**Required action:** Copy the data below in full, exactly as it appears.
= Beginning of Section =
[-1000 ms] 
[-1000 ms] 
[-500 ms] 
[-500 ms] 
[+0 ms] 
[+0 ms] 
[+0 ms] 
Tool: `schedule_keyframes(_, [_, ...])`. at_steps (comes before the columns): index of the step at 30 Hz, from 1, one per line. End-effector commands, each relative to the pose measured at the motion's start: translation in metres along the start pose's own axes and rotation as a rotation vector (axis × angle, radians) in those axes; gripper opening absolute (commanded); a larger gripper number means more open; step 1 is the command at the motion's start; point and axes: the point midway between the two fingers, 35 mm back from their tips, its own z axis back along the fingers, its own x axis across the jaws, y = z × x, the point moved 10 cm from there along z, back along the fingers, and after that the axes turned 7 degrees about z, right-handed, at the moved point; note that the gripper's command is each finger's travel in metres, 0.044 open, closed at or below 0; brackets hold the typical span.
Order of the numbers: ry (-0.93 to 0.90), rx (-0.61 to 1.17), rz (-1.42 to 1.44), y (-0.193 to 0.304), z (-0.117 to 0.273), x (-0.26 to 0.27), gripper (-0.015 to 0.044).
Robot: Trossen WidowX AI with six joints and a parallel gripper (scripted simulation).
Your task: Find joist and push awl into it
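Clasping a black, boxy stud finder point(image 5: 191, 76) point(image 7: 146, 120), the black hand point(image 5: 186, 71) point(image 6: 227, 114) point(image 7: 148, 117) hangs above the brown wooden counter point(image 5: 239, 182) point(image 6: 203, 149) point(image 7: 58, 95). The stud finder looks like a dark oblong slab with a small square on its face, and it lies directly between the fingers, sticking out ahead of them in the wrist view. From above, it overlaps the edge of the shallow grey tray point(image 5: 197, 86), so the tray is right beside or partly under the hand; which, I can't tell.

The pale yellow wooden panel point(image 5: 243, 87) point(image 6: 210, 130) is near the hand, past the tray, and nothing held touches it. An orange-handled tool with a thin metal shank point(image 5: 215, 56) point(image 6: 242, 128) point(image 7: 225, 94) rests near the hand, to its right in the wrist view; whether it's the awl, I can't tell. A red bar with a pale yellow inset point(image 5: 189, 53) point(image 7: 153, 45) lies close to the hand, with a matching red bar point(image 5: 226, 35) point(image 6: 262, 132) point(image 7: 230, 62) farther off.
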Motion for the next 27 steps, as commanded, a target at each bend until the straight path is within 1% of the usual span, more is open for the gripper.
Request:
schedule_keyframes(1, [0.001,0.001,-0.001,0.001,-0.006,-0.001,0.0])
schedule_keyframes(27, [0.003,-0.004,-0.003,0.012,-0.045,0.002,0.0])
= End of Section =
**Answer box:**
[-1000 ms] 
[-1000 ms] 
[-500 ms] 
[-500 ms] 
[+0 ms] 
[+0 ms] 
[+0 ms] 
Tool: `schedule_keyframes(_, [_, ...])`. at_steps (comes before the columns): index of the step at 30 Hz, from 1, one per line. End-effector commands, each relative to the pose measured at the motion's start: translation in metres along the start pose's own axes and rotation as a rotation vector (axis × angle, radians) in those axes; gripper opening absolute (commanded); a larger gripper number means more open; step 1 is the command at the motion's start; point and axes: the point midway between the two fingers, 35 mm back from their tips, its own z axis back along the fingers, its own x axis across the jaws, y = z × x, the point moved 10 cm from there along z, back along the fingers, and after that the axes turned 7 degrees about z, right-handed, at the moved point; note that the gripper's command is each finger's travel in metres, 0.044 open, closed at or below 0; brackets hold the typical span.
Order of the numbers: ry (-0.93 to 0.90), rx (-0.61 to 1.17), rz (-1.42 to 1.44), y (-0.193 to 0.304), z (-0.117 to 0.273), x (-0.26 to 0.27), gripper (-0.015 to 0.044).
Robot: Trossen WidowX AI with six joints and a parallel gripper (scripted simulation).
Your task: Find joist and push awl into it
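Clasping a black, boxy stud finder point(image 5: 191, 76) point(image 7: 146, 120), the black hand point(image 5: 186, 71) point(image 6: 227, 114) point(image 7: 148, 117) hangs above the brown wooden counter point(image 5: 239, 182) point(image 6: 203, 149) point(image 7: 58, 95). The stud finder looks like a dark oblong slab with a small square on its face, and it lies directly between the fingers, sticking out ahead of them in the wrist view. From above, it overlaps the edge of the shallow grey tray point(image 5: 197, 86), so the tray is right beside or partly under the hand; which, I can't tell.

The pale yellow wooden panel point(image 5: 243, 87) point(image 6: 210, 130) is near the hand, past the tray, and nothing held touches it. An orange-handled tool with a thin metal shank point(image 5: 215, 56) point(image 6: 242, 128) point(image 7: 225, 94) rests near the hand, to its right in the wrist view; whether it's the awl, I can't tell. A red bar with a pale yellow inset point(image 5: 189, 53) point(image 7: 153, 45) lies close to the hand, with a matching red bar point(image 5: 226, 35) point(image 6: 262, 132) point(image 7: 230, 62) farther off.
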Motion for the next 27 steps, as commanded, a target at each bend until the straight path is within 1% of the usual span, more is open for the gripper.
Request:
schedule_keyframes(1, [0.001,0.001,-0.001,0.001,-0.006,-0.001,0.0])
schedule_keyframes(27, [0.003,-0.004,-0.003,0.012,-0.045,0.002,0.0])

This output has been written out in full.